What you will do —
In this exercise, the entries below are to be transcribed exactly, line by line.

┌──

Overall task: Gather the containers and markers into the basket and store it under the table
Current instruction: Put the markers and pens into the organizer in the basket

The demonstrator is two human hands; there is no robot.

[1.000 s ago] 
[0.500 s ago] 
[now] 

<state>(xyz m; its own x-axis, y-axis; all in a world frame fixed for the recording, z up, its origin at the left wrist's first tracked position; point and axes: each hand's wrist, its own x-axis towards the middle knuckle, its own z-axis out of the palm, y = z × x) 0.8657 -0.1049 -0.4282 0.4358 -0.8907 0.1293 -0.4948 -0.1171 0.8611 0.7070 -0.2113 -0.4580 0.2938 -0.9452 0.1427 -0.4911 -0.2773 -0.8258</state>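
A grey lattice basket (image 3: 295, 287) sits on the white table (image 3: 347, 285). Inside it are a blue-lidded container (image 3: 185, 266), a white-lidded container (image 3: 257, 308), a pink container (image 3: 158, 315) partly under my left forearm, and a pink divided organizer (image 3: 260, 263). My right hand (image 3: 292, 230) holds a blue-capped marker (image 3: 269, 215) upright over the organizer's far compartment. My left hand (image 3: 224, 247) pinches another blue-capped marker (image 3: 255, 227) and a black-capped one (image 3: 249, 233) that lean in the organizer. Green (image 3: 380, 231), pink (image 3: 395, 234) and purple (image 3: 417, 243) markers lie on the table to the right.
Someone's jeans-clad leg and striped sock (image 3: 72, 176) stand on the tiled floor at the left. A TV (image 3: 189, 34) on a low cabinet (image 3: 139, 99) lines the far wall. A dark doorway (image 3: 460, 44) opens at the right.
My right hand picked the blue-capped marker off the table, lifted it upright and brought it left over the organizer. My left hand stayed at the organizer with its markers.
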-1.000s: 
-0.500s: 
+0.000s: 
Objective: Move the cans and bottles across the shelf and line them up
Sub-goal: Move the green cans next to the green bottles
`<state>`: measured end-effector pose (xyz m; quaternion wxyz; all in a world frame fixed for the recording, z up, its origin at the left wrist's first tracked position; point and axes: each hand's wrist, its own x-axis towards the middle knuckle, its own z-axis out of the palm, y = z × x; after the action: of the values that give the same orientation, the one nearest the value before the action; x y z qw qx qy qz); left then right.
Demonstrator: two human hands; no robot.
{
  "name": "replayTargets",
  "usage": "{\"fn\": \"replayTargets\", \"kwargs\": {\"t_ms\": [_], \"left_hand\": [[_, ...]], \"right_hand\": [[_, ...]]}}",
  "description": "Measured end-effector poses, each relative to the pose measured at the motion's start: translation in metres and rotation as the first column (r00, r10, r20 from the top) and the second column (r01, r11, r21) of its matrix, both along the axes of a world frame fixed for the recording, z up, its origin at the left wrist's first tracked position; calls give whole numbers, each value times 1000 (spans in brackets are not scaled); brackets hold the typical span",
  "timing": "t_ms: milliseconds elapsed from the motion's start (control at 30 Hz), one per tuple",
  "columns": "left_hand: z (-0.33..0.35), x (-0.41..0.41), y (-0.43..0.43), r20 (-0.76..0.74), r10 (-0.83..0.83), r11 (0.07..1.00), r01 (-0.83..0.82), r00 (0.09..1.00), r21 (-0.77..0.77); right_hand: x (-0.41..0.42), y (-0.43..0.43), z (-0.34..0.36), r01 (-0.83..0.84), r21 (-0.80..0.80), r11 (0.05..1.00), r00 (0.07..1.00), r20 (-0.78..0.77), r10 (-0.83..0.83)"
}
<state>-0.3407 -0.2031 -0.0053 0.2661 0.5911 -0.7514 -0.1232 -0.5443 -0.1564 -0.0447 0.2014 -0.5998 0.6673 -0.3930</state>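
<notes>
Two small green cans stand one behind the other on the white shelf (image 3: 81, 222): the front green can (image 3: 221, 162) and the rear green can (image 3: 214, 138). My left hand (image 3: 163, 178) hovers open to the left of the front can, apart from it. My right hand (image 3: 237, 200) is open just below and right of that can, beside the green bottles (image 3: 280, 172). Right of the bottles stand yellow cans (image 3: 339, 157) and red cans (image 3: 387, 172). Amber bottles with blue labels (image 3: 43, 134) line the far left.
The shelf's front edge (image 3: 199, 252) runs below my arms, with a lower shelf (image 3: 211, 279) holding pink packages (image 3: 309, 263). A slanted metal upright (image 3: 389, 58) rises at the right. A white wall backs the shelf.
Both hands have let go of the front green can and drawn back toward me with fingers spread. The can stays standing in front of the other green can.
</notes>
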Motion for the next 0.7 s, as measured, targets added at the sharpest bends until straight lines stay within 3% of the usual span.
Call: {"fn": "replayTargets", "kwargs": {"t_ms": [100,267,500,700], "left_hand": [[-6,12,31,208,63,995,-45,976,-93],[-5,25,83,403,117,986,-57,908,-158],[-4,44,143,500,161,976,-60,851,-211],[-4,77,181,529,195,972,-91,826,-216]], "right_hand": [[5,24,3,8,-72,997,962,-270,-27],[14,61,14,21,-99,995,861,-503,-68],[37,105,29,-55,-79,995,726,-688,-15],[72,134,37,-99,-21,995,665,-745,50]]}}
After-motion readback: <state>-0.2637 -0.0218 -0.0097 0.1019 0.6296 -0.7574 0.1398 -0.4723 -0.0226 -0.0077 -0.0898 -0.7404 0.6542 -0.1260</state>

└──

Solution to the problem —
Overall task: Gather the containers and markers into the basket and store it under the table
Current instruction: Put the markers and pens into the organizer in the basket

The demonstrator is two human hands; there is no robot.

[1.000 s ago] 
[0.500 s ago] 
[now] 

<state>(xyz m; its own x-axis, y-axis; all in a world frame fixed for the recording, z up, its origin at the left wrist's first tracked position; point and axes: each hand's wrist, its own x-axis towards the middle knuckle, its own z-axis out of the palm, y = z × x) 0.8657 -0.1049 -0.4282 0.4358 -0.8907 0.1293 -0.4948 -0.1171 0.8611 0.7070 -0.2113 -0.4580 0.2938 -0.9452 0.1427 -0.4911 -0.2773 -0.8258</state>
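A grey lattice basket (image 3: 295, 287) sits on the white table (image 3: 347, 285). Inside it are a blue-lidded container (image 3: 185, 266), a white-lidded container (image 3: 257, 308), a pink container (image 3: 158, 315) partly under my left forearm, and a pink divided organizer (image 3: 260, 263). My right hand (image 3: 292, 230) holds a blue-capped marker (image 3: 269, 215) upright over the organizer's far compartment. My left hand (image 3: 224, 247) pinches another blue-capped marker (image 3: 255, 227) and a black-capped one (image 3: 249, 233) that lean in the organizer. Green (image 3: 380, 231), pink (image 3: 395, 234) and purple (image 3: 417, 243) markers lie on the table to the right.
Someone's jeans-clad leg and striped sock (image 3: 72, 176) stand on the tiled floor at the left. A TV (image 3: 189, 34) on a low cabinet (image 3: 139, 99) lines the far wall. A dark doorway (image 3: 460, 44) opens at the right.
My right hand picked the blue-capped marker off the table, lifted it upright and brought it left over the organizer. My left hand stayed at the organizer with its markers.
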-1.000s: 
-0.500s: 
+0.000s: 
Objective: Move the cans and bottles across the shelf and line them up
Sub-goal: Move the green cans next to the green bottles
`<state>`: measured end-effector pose (xyz m; quaternion wxyz; all in a world frame fixed for the recording, z up, its origin at the left wrist's first tracked position; point and axes: each hand's wrist, its own x-axis towards the middle knuckle, its own z-axis out of the palm, y = z × x; after the action: of the values that give the same orientation, the one nearest the value before the action; x y z qw qx qy qz); left then right.
Demonstrator: two human hands; no robot.
{
  "name": "replayTargets",
  "usage": "{\"fn\": \"replayTargets\", \"kwargs\": {\"t_ms\": [_], \"left_hand\": [[_, ...]], \"right_hand\": [[_, ...]]}}",
  "description": "Measured end-effector poses, each relative to the pose measured at the motion's start: translation in metres and rotation as the first column (r00, r10, r20 from the top) and the second column (r01, r11, r21) of its matrix, both along the axes of a world frame fixed for the recording, z up, its origin at the left wrist's first tracked position; calls give whole numbers, each value times 1000 (spans in brackets are not scaled); brackets hold the typical span",
  "timing": "t_ms: milliseconds elapsed from the motion's start (control at 30 Hz), one per tuple",
  "columns": "left_hand: z (-0.33..0.35), x (-0.41..0.41), y (-0.43..0.43), r20 (-0.76..0.74), r10 (-0.83..0.83), r11 (0.07..1.00), r01 (-0.83..0.82), r00 (0.09..1.00), r21 (-0.77..0.77); right_hand: x (-0.41..0.42), y (-0.43..0.43), z (-0.34..0.36), r01 (-0.83..0.84), r21 (-0.80..0.80), r11 (0.05..1.00), r00 (0.07..1.00), r20 (-0.78..0.77), r10 (-0.83..0.83)"
}
<state>-0.3407 -0.2031 -0.0053 0.2661 0.5911 -0.7514 -0.1232 -0.5443 -0.1564 -0.0447 0.2014 -0.5998 0.6673 -0.3930</state>
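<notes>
Two small green cans stand one behind the other on the white shelf (image 3: 81, 222): the front green can (image 3: 221, 162) and the rear green can (image 3: 214, 138). My left hand (image 3: 163, 178) hovers open to the left of the front can, apart from it. My right hand (image 3: 237, 200) is open just below and right of that can, beside the green bottles (image 3: 280, 172). Right of the bottles stand yellow cans (image 3: 339, 157) and red cans (image 3: 387, 172). Amber bottles with blue labels (image 3: 43, 134) line the far left.
The shelf's front edge (image 3: 199, 252) runs below my arms, with a lower shelf (image 3: 211, 279) holding pink packages (image 3: 309, 263). A slanted metal upright (image 3: 389, 58) rises at the right. A white wall backs the shelf.
Both hands have let go of the front green can and drawn back toward me with fingers spread. The can stays standing in front of the other green can.
</notes>
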Motion for the next 0.7 s, as measured, targets added at the sharpest bends until straight lines stay within 3% of the usual span.
Call: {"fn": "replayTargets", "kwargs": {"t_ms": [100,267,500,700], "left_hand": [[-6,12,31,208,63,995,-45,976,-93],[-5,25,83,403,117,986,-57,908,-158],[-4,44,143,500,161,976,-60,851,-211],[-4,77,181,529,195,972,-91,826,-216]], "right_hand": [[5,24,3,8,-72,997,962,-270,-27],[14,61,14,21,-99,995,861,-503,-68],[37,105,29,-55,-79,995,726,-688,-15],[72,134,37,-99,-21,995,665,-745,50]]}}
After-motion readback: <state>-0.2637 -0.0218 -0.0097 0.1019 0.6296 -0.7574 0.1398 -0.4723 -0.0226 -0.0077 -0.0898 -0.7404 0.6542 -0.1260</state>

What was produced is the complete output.